His departure from Russia followed the Facebook post he made about the military plane crash.

More than 90 people, including journalist­s and a popular humanitari­an worker, were killed when the plane plunged into the Black Sea shortly after take-off. ‘I don’t feel any compassion or pity,’ wrote Mr Babchenko, who fought in Russia’s two Chechen campaigns in the 1990s and early 2000s. ‘The Russian government called me its enemy and a national traitor. And so I absolutely don’t give a damn.’

At the time, state television urged Russians to sign a petition calling for him to be stripped of his citizenshi­p, while pro-Kremlin politician­s said he should be prosecuted. Mr Babchenko said he also received thousands of threats by email and telephone and that his home address was published online.

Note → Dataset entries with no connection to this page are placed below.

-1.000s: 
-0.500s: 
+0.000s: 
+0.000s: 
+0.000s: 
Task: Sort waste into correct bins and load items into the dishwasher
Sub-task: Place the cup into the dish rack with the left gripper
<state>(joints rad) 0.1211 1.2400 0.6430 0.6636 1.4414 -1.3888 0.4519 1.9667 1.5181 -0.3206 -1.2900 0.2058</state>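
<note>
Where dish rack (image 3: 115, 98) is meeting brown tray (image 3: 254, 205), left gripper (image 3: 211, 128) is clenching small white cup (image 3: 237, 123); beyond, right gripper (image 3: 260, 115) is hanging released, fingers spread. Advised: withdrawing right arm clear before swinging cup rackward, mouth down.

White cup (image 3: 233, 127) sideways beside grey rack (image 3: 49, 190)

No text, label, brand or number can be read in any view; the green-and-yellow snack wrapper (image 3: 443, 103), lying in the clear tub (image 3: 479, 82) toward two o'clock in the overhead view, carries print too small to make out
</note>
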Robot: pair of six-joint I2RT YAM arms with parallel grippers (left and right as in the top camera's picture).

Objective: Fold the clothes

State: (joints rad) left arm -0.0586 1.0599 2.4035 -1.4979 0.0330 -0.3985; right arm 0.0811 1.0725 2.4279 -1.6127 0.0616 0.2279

After leaving Russia, he said: ‘In Russia, if you think differentl­y, if

‘I did my job – I’m still alive’

you are a dissident, then they can jail you at any moment, hit you over the head with a steel bar, or stick a syringe in you.’

Relations between Russia and Ukraine broke down after a popular uprising ousted a Kremlin-backed president in 2014. Russia then annexed Crimea and supported insurgents in eastern Ukraine.

Mr Babchenko’s ‘death’ was reminiscen­t of the assassinat­ion of prominent Kremlin critics including politician Boris Nemtsov, who was gunned down in 2015.

Last night the head of Russian TV channel RT posted a screen grab of Mr Babchenko at the press conference and wrote: ‘My cat, when it makes a mess under my kitchen table, has exactly the same face.’

The Russian foreign ministry claimed Ukraine was using the case for propaganda.